-- Exercise requirements --
Find the line with "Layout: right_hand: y" and the line with "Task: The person" in the entries below; output exactly those two lines, every line between them, and no others.

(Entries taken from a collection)
"""
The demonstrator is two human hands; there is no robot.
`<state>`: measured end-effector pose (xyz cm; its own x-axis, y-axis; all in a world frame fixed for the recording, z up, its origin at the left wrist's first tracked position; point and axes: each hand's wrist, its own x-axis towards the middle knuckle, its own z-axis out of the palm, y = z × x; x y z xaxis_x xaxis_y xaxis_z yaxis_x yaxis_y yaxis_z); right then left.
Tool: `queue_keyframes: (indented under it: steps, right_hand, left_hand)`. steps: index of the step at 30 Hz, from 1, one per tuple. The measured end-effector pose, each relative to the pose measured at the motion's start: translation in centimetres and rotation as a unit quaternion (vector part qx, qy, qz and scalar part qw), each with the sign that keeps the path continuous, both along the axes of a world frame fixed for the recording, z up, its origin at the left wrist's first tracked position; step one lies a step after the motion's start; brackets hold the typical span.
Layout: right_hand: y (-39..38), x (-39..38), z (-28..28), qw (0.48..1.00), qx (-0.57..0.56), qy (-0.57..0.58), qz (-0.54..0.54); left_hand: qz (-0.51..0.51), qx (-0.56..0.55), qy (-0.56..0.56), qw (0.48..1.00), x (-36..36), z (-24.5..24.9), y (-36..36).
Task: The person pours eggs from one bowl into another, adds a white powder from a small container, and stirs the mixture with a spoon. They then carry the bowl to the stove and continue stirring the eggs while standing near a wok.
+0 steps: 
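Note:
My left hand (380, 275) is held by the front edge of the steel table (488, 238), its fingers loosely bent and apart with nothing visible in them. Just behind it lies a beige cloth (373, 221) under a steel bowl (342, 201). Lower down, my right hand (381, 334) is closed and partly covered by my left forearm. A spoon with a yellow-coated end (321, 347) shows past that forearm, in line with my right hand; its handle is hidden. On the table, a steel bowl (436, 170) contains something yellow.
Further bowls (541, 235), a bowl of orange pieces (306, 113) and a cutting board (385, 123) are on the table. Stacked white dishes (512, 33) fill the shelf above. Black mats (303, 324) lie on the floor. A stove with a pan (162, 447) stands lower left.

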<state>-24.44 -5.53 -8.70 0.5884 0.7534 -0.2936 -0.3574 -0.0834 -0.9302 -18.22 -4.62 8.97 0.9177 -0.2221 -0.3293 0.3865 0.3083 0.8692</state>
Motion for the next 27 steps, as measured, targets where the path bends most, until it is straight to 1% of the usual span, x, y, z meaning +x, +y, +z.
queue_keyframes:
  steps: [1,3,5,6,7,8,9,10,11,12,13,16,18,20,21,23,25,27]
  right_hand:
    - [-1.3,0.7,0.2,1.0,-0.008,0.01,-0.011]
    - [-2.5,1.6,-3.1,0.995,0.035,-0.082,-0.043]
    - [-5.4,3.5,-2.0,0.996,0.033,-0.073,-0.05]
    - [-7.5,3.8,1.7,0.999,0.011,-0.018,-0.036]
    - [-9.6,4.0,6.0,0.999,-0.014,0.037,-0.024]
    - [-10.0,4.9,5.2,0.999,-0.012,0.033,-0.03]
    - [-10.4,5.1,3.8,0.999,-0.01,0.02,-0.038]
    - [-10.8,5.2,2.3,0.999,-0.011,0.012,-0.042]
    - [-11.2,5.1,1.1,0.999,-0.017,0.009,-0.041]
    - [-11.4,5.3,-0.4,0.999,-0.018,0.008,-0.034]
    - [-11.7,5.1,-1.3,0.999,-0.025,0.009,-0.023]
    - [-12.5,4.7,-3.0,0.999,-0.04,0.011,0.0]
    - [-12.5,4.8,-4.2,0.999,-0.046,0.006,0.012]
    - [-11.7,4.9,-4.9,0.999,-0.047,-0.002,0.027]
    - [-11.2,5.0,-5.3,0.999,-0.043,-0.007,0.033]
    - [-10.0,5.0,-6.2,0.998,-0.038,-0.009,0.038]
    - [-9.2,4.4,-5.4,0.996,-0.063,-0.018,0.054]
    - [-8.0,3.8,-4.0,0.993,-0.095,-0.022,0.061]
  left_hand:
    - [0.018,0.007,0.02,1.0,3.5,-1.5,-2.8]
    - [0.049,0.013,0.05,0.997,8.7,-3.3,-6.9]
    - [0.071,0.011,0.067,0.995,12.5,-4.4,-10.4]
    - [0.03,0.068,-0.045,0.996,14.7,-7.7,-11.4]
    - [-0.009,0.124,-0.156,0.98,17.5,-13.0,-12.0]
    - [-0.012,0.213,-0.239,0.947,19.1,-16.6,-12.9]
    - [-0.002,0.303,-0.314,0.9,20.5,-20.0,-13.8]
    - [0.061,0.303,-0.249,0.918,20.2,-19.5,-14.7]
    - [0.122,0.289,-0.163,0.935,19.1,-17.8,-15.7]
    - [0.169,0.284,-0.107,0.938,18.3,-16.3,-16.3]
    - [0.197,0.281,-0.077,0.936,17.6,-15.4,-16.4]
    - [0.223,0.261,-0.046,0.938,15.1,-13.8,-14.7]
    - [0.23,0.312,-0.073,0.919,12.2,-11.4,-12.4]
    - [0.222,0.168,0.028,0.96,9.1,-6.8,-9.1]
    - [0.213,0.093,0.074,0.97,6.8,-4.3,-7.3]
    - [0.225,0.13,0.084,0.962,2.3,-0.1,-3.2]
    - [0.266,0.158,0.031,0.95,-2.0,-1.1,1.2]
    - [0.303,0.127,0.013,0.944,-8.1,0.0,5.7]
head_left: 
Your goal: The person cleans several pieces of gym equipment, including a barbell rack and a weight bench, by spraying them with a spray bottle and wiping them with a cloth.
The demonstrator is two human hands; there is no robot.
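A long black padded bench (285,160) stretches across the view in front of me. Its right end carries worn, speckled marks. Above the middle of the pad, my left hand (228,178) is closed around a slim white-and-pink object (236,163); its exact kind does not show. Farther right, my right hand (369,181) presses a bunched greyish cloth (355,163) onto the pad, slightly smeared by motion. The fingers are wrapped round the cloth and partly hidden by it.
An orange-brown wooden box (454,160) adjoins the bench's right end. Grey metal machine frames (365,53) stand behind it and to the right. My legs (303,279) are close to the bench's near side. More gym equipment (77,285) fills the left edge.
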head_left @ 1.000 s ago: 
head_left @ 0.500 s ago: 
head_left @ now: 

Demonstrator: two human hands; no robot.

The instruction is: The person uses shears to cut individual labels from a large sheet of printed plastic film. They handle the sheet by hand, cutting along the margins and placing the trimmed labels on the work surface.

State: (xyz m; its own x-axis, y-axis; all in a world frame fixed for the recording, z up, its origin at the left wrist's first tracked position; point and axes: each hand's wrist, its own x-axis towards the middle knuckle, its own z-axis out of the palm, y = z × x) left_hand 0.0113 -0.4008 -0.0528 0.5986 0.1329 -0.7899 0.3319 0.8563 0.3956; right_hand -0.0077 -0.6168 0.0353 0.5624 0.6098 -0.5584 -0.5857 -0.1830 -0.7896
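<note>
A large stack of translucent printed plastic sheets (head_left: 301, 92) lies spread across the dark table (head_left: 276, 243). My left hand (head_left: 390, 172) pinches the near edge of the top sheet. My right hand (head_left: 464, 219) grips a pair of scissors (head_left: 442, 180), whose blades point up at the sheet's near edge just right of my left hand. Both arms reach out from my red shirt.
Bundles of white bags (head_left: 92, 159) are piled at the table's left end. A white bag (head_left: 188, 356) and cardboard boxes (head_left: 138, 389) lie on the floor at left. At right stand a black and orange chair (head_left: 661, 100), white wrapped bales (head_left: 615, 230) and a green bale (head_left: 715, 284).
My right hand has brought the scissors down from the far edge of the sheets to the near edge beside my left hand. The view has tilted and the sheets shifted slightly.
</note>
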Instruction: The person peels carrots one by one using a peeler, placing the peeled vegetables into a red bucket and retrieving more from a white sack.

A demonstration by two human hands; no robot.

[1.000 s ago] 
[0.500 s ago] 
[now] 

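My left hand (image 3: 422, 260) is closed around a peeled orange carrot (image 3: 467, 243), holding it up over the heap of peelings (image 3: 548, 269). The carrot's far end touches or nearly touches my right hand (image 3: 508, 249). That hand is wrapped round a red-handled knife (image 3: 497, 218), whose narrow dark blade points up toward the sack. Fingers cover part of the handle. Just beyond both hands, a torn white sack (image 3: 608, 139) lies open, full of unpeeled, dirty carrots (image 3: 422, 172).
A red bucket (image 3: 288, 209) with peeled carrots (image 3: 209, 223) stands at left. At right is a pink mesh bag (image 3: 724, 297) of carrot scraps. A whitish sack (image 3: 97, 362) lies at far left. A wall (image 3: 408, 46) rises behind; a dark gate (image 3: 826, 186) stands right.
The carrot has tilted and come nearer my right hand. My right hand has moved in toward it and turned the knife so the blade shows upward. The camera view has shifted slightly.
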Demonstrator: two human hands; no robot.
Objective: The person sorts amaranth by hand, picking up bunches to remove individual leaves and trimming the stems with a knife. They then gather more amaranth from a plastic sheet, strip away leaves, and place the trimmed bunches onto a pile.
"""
-- Response to this exercise --
Layout: right_hand: y (-39..38), x (-39..38), z (-28..28), qw (0.48..1.00), qx (-0.57..0.56), qy (-0.57..0.58), qz (-0.54..0.54); left_hand: qz (-0.51..0.51), qx (-0.56..0.55), qy (-0.56..0.56), qw (0.48..1.00), x (-36..36), z (-24.5..24.9), y (-36..36).
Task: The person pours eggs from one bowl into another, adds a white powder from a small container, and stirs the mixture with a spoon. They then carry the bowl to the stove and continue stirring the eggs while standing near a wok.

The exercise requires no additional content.